SecurityBrief Australia - Technology news for CISOs & cybersecurity decision-makers
Story image
Majority of IT security professionals find patching overly complex
Wed, 13th Oct 2021
FYI, this story is more than a year old

A resounding majority - 71% - of IT and security professionals found patching to be overly complex, cumbersome and time consuming, according to a new report from Ivanti.

In fact, 57% of respondents stated that remote work has increased the complexity and scale of patch management.

Today's speed of business has shifted user expectations with new impacts on IT. And the rapid shift to remote work has accelerated digital transformation by seven years. In the Everywhere Workplace, employees connect with various devices to access corporate networks, data and services as they work and collaborate from new and different locations, so patching has never been more challenging.

In fact, unpatched vulnerabilities remain one of the most common points of infiltration for ransomware attacks, which have increased in frequency and impact to businesses of all sizes.

Ivanti says the WannaCry ransomware attack, which encrypted an estimated 200,000 computers in 150 countries, remains a prime example of the severe repercussions that can occur when patches are not promptly applied. A patch for the vulnerability exploited by the ransomware had existed for several months before the initial attack, yet many organisations failed to implement it.

Even now, four years later, two-thirds of companies still haven't patched their systems. Yet organisations around the world are still being targeted by WannaCry ransomware attacks; there was a 53% increase in the number of organisations affected with WannaCry ransomware from January to March 2021.

Patching to mitigate vulnerability exposure and ransomware susceptibility is contending with resource challenges and business reliability concerns. The survey found 62% of respondents said that patching often takes a back seat to their other tasks and 60% said that patching causes workflow disruption to users.

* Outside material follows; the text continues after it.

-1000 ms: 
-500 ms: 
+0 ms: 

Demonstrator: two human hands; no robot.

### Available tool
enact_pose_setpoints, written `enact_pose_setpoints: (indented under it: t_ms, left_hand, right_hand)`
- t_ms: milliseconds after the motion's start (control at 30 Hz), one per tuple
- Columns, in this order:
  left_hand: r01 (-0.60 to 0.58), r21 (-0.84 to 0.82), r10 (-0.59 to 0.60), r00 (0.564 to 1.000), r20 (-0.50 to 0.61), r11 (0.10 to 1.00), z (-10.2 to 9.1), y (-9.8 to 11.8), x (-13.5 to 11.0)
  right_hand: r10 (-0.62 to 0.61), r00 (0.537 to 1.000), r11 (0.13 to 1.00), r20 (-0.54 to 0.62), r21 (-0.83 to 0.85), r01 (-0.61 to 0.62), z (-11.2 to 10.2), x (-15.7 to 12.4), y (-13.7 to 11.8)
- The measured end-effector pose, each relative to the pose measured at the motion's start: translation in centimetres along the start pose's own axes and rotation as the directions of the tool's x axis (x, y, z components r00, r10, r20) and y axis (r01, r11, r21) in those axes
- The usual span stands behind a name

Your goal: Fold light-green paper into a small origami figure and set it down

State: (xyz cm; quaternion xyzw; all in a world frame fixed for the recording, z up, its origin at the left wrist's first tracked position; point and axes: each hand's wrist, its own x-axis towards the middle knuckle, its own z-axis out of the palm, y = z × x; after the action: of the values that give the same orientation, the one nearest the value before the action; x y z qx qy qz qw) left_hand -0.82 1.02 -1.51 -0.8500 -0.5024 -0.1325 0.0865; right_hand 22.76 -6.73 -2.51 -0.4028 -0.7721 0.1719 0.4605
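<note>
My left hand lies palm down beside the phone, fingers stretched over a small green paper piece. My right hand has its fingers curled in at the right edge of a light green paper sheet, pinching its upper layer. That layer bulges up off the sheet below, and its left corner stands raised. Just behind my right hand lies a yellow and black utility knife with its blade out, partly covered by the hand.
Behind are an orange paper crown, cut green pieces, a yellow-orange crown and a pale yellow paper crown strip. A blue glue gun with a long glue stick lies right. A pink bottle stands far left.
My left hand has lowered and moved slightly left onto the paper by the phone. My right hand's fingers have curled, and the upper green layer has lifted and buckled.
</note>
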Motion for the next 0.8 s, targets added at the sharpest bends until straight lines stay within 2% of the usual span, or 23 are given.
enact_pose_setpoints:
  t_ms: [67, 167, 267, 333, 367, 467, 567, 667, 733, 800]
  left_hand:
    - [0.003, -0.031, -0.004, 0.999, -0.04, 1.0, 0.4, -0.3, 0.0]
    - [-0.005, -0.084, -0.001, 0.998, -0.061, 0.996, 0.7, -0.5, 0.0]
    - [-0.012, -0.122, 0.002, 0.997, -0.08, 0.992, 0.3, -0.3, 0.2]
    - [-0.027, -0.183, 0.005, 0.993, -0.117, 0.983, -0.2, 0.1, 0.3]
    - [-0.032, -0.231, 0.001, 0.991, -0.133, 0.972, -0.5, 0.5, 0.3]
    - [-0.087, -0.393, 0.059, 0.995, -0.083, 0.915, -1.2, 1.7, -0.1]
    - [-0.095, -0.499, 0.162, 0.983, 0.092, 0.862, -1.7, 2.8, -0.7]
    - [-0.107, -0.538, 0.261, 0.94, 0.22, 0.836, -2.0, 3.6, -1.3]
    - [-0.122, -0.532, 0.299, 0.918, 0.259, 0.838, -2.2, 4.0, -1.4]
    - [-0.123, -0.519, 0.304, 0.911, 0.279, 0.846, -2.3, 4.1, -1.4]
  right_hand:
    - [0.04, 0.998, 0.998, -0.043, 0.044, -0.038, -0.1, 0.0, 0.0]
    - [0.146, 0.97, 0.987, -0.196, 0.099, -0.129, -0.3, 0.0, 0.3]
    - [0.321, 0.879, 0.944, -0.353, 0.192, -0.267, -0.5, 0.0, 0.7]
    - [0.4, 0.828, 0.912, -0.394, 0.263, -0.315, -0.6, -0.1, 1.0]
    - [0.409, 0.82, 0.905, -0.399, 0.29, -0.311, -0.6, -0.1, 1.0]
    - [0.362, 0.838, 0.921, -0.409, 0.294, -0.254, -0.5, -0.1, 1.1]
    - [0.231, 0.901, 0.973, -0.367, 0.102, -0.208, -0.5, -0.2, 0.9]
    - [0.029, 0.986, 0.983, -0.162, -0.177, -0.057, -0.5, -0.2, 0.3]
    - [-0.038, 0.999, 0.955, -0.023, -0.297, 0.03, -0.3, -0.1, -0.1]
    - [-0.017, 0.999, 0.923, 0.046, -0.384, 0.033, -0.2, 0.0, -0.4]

In addition, 61% of IT and security professionals said that line of business owners ask for exceptions or push back maintenance windows once a quarter because their systems cannot be brought down.

At the same time, the speed of vulnerability weaponisation continues to increase. It's the perfect storm of poor visibility due to the recently decentralised workforce and the growth of sophisticated threat actors targeting critical vulnerabilities.

As threat actors are maturing their tactics and weaponising vulnerabilities, especially those with remote code execution, organisations are struggling with attack surface risk and ways to accelerate patch and remediation actions. IT and security teams simply cannot respond fast enough; 53% said that organising and prioritising critical vulnerabilities takes up most of their time, followed by issuing resolutions for failed patches (19%), testing patches (15%) and coordinating with other departments (10%). The myriad of challenges that IT and security teams face when it comes to patching may be why 49% of respondents believe their company's current patch management protocols fail to effectively mitigate risk.

"These results come at a time when IT and security teams are dealing with the challenges of the Everywhere Workplace, in which workforces are more distributed than ever before and ransomware attacks are intensifying and impacting economies and governments," says Srinivas Mukkamala, senior vice president of security products at Ivanti.

"Most organisations do not have the bandwidth or resources to map active threats such as those tied to ransomware, with the vulnerabilities they exploit," he says.

"The good news is that the combination of risk-based vulnerability prioritisation and automated patch intelligence can bring to light vulnerabilities that are being actively exploited and have ties to ransomware.

"With unique patch reliability, IT and security teams can seamlessly deploy patches and solve for common challenges that are putting organisations at risk."

Top industry leaders, practitioners and analyst firms recommend a risk-based approach to identify and prioritise vulnerability weaknesses and then accelerate remediation. The White House recently released a memo encouraging organisations to use a risk-based assessment strategy to drive patch management and bolster cybersecurity against ransomware attacks. Furthermore, Gartner listed risk-based vulnerability management as a top security project that security and risk management professionals should focus on in 2021 to drive business value and reduce risk.